The thing with ML Studio…

overviewofazureml_960
I have been using the ML Studio from Microsoft for a while now, but not enough to get the product “in my fingers”, meaning I can find my way around it without thinking too much, but I still spend too much time in finding the right building blocks.

And that is exactly the problem with the tool.

Let me explain…

First for those who have no clue what ML Studio is all about, please go to the site here or read one of my earlier blog posts.

ML Studio is a wonderful tool for doing data science, it is fully browser-based and has a workflow-like drag and drop interface. You start by creating an experiment (or a project with several experiments). You can add simple steps such as remove a column from a data set or more complex steps to evaluate different algorithms and see which one is the best.

I finished the Microsoft Data Science Curriculum and the purpose there is to create an experiment to predict when people default on their loan. The idea is, of course, to do all the work in ML studio using the available building blocks. This works all very well, but I found myself going back too often to R-Studio to do some quick coding, testing and then … pasting the code in an “Execute R code” block on the canvas.

So, I was wondering, why do I do this?

  • Faster data cleaning: I found myself doing the data retrieval and cleanup in R studio, once I was ready I pasted it in ML Studio. It so much faster to interactively type in your code, look at the results, make modifications, run again and so on… Even the basic plotting to check for “weird” data was dmlview1one using R Studio. My personal feeling is that in this case, speed was the most important factor to switch back and forth from R studio to ML studio. In my case, it is just that bit more comfortable to do this in R.
    On the other hand, the “Visualize” option at each step in the ML Studio is very neat: you can get a quick overview of the data using a “tiny” graph in the header of the resultset.
  • Too much information: Another inconvenience I had, was finding the right “block”. For example to remove a column from the data set I typed in “remove”, “delete”, but the search didn’t show me what I was looking for, the correct block is “Select columns from dataset”. Of course, this makes sense, but by that time I was manipulating columns in R Studio a lot faster.
  • Variations of your model: sometimes you just want to check a different approach without changing the whole model. What I usually do in R is create a function for each approach and then call this to see the different results. This is a bit more awkward in ML Studio because you soon get a clutter of boxes and arrows. It would be great if there was some IF…THEN in the building blocks. Ideally you could then work with global variables to change the condition. It would be great if you could collapse a certain group of blocks to reduce them to a single block.
  • Comparing Experiments: it would be great if you could compare (settings of) experiments, for example if there was a possibility to export the experiment to an XML file, you could then use this to compare the different settings for each of the steps. Now you have to switch between your saved models.

On the other hand…

Once you are fully into ML Studio it is an amazing tool, the “right-click” on each step is extremely useful and you get used to it very quickly: the ability to get a quick preview and exporting the current resultset to a dataset you can use in other experiments. It is very easy to copy parts of the experiment using “copy & paste”, certainly in the situation where you want to compare different models.

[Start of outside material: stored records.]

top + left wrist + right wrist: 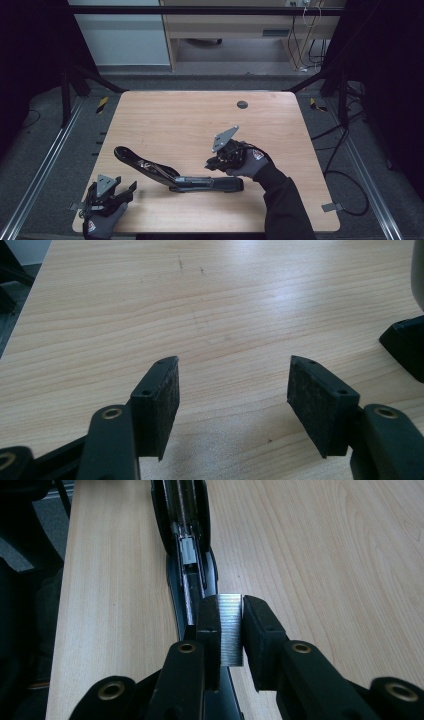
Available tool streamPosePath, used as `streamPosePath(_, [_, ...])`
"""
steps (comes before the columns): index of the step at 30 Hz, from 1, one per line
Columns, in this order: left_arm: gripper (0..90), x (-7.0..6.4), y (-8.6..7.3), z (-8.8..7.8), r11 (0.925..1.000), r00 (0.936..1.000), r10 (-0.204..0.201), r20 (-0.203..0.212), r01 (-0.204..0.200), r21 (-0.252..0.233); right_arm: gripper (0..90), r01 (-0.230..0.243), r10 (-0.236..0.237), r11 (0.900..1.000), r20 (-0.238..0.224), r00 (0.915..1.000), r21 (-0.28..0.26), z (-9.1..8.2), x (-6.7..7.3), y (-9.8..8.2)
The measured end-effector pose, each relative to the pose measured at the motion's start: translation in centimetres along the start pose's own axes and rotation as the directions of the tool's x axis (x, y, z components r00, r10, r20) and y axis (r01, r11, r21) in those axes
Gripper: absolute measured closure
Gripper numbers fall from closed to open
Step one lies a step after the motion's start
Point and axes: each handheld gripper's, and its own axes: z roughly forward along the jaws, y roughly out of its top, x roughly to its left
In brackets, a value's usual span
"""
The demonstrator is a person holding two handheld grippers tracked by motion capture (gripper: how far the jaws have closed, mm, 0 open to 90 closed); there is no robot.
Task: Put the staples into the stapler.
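Note:
A black stapler (175, 175) lies opened out flat on the wooden table (200, 120), its top arm swung back to the left, its metal staple channel (189, 555) exposed. My right gripper (214, 162) hovers just above the stapler's right half, shut on a silvery strip of staples (231, 630) held between its pads. In the right gripper view the strip sits directly over the stapler's channel. My left gripper (120, 189) rests at the table's front left corner, open, with nothing between its pads (162, 400). A black end of the stapler (407, 345) shows at the right edge of the left gripper view.
A round cable hole (242, 104) sits near the table's far edge. Dark frame legs and cables (345, 135) stand around the table on the grey floor. A cabinet and desk (225, 25) stand behind.

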Motion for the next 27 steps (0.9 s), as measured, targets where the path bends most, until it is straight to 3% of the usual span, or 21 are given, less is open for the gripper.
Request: streamPosePath(27, [37.1, 0.0, 0.0, 0.0, 1.0, 1.0, 0.0, -0.001, 0.0, -0.002, 78.3, 0.034, -0.03, 0.997, -0.056, 0.998, 0.068, 3.0, 0.6, 0.1])
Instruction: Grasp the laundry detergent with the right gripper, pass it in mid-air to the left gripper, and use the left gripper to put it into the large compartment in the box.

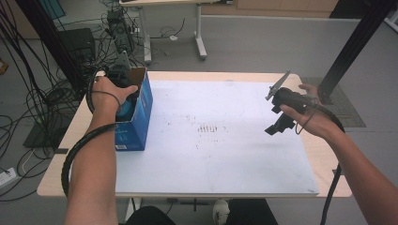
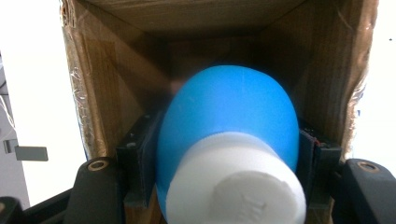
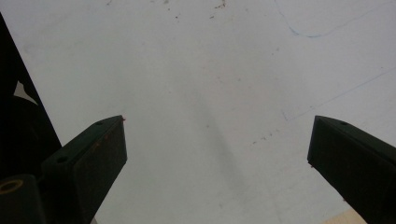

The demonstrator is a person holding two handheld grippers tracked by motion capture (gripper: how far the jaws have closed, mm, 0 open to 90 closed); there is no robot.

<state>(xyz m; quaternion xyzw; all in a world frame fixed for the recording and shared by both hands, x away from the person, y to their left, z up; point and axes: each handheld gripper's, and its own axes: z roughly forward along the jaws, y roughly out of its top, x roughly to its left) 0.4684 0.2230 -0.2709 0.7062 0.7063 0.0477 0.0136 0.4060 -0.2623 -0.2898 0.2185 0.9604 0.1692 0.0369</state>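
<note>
A blue box [image 1: 137, 117] with an open cardboard top stands at the table's left edge. My left gripper [image 1: 125, 108] reaches down into it, shut on a blue bulb-shaped object with a white cylindrical base [image 2: 229, 140]. In the left gripper view the black pads [image 2: 140, 154] press on both sides of the blue object [image 2: 229, 116] inside the brown cardboard walls [image 2: 107, 93]. My right gripper [image 1: 281, 124] hangs above the right part of the white mat, jaws wide apart with nothing between them [image 3: 217, 158].
A white mat [image 1: 216, 140] covers most of the wooden table [image 1: 328, 159]. Cables and equipment lie on the floor at the left [image 1: 42, 93]. A black post [image 1: 356, 42] rises at the back right.
</note>
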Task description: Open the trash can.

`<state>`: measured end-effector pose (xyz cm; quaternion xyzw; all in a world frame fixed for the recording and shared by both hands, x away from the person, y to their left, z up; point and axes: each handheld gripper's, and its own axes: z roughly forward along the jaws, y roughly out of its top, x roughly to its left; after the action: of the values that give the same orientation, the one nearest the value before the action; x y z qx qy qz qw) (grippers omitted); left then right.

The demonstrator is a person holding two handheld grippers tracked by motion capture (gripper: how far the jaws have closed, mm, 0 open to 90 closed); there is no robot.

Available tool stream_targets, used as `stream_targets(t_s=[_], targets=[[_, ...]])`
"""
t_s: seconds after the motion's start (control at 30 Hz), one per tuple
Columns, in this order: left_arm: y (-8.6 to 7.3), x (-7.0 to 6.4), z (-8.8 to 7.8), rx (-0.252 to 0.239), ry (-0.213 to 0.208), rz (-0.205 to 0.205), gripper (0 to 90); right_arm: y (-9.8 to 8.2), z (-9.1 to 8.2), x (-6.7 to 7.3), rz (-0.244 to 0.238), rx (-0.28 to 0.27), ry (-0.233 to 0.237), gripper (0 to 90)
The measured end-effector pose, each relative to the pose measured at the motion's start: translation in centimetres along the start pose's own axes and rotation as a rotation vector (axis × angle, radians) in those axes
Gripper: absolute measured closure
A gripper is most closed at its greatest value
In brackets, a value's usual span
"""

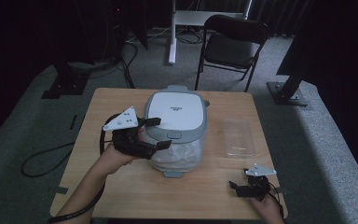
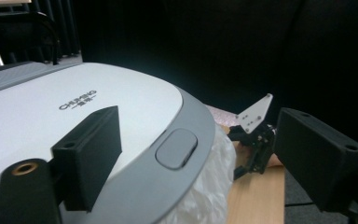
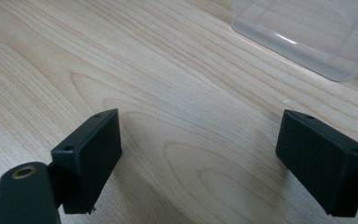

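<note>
A rice cooker stands mid-table, its white lid (image 1: 175, 109) (image 2: 74, 116) rimmed in grey, with a grey latch button (image 1: 173, 135) (image 2: 177, 148) at the front. Crinkled white plastic (image 1: 179, 154) (image 2: 200, 196) wraps its body. My left gripper (image 1: 158, 133) (image 2: 198, 126) is at the lid's front-left corner, open. One jaw hovers over the white top and the other hangs clear beyond the rim, so the lid's front edge lies between them. My right gripper (image 1: 235, 188) (image 3: 200, 135) rests low over the table's front right, open, with bare wood between its jaws.
A clear plastic container (image 1: 238, 136) (image 3: 307, 32) lies on the wooden table (image 1: 121, 186) to the right of the cooker, just beyond my right gripper. Behind the table stand a black folding chair (image 1: 230, 44) and a white stand (image 1: 171, 32). A cable (image 1: 42, 161) loops on the floor at left.
</note>
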<state>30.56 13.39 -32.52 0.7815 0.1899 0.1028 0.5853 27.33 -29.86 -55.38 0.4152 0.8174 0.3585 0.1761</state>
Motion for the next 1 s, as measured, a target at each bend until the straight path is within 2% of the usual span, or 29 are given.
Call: stream_targets(t_s=[0.1,0.13,0.2,0.23,0.33,0.43,0.47,0.5,0.53,0.57,0.67,0.7,0.73,0.77,0.8,0.9,1.0], targets=[[-0.2,0.2,0.7,-0.003,-0.003,-0.008,20.0,0.0,0.0,0.0,0.002,-0.001,0.0,13.5],[-0.3,0.3,0.9,0.0,0.003,-0.012,27.3,0.0,0.0,-0.1,0.004,-0.002,0.001,13.5],[-0.5,0.4,1.2,-0.006,0.016,-0.014,31.8,0.0,0.0,-0.1,0.006,-0.003,0.003,13.5],[-0.6,0.5,1.4,-0.006,0.015,-0.012,40.2,0.0,0.0,-0.1,0.003,-0.002,0.0,14.0],[-0.8,0.4,1.7,-0.023,0.024,0.036,57.9,0.0,0.0,-0.1,0.003,-0.003,0.0,14.0],[-1.0,0.3,1.8,-0.034,0.011,0.045,73.7,0.0,0.0,-0.1,0.004,-0.003,-0.001,14.0],[-1.1,0.0,2.0,-0.036,0.018,0.059,83.9,0.0,0.0,-0.1,0.001,-0.002,-0.003,13.9],[-1.1,0.0,2.1,-0.037,0.004,0.05,86.1,0.0,0.0,-0.1,0.001,-0.002,-0.004,14.0],[-1.0,-0.1,2.1,-0.028,0.01,0.053,89.1,0.0,0.0,-0.1,0.001,-0.002,-0.004,14.0],[-1.0,-0.2,2.2,-0.015,0.033,0.066,89.6,0.0,0.0,-0.1,0.002,-0.002,-0.003,14.0],[-1.2,-0.4,2.4,-0.005,0.004,0.069,90.0,0.0,0.0,-0.1,0.003,-0.002,-0.004,14.0],[-1.2,-0.6,2.6,0.007,0.029,0.083,90.0,0.0,0.0,-0.1,0.003,-0.002,-0.004,14.0],[-1.2,-0.6,2.7,0.014,0.028,0.083,90.0,0.0,0.0,-0.1,0.003,-0.002,-0.004,14.0],[-1.3,-0.5,2.7,0.01,0.015,0.075,90.0,0.0,0.0,-0.1,0.003,-0.002,-0.004,14.0],[-1.4,-0.5,2.8,0.008,0.025,0.077,90.0,0.0,0.0,-0.1,0.005,-0.002,-0.004,14.0],[-1.6,-0.3,2.9,0.008,0.017,0.077,90.0,0.0,0.0,-0.1,0.005,-0.002,-0.004,14.0],[-1.5,-0.4,2.9,0.008,0.032,0.09,90.0,0.0,0.0,-0.1,0.006,-0.002,-0.004,14.0]])
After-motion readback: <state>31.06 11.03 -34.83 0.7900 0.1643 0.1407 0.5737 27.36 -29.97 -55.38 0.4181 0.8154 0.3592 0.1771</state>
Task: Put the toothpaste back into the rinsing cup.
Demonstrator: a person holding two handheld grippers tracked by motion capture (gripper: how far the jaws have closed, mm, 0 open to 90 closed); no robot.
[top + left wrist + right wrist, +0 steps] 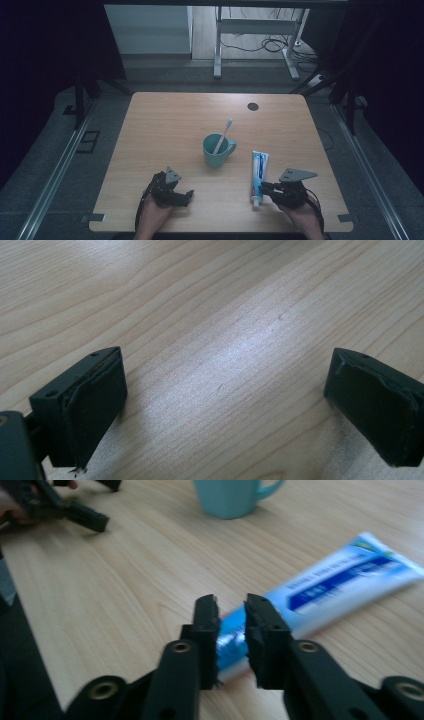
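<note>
A white and blue toothpaste tube lies on the wooden table, cap end toward the front edge. My right gripper is shut on the tube near that cap end; in the right gripper view the pads press on either side of the tube. My left gripper rests low over the table at the front left, and its jaws stand wide open over bare wood. A teal mug with a toothbrush standing in it sits mid-table.
A dark round grommet is set into the table's far right part. The mug stands just beyond the tube's far end. Desk legs and cables lie on the floor behind the table.
</note>
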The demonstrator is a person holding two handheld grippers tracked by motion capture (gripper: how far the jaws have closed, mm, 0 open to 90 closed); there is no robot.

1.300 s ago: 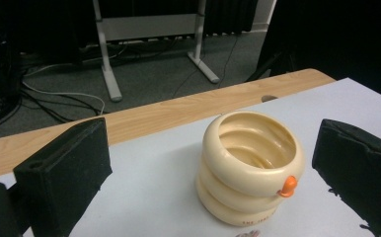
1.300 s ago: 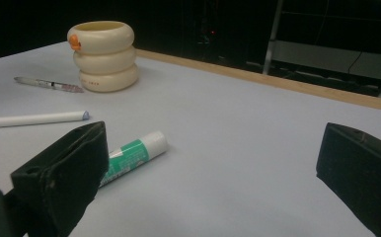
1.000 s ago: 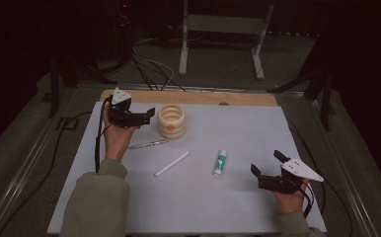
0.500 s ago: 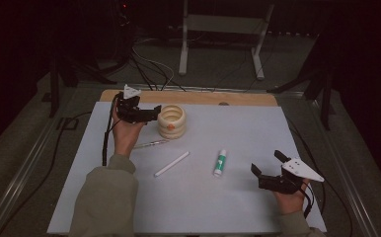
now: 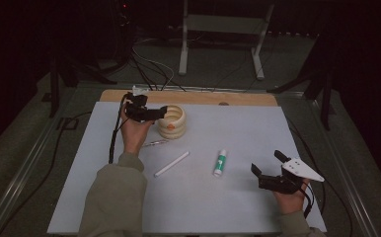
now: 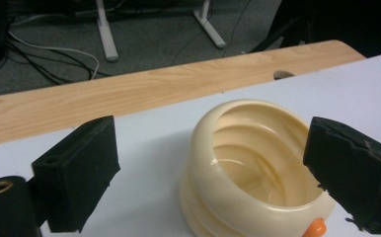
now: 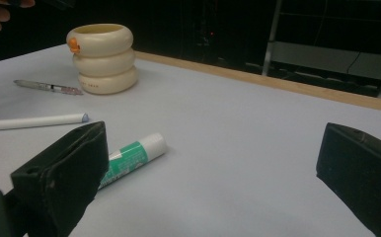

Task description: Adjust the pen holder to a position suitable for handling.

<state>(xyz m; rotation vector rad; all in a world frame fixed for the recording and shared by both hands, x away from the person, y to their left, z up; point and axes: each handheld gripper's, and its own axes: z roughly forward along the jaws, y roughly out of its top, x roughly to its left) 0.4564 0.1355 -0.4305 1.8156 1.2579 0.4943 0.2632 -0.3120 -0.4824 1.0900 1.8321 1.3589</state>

In many of my tests I found that the execution speed of the experiment was usually very fast. For some of the algorithms it was  faster than my Core i7 with 16GB.

Working with R-Studio and family is not always easy and straightforward. IT people (developers) get quickly used to the IDE and are up and running in no time. But, you can spend hours and days browsing through the many packages in CRAN to find the one that suites you.

Conclusion

As with a lot of these tools, you do need to put some effort in them before they become productive. I guess for people with an IT and programming background the R-Studio environment is more productive, but for others ML Studio is the way to go.

I haven’t decided yet, so I will continue to use both.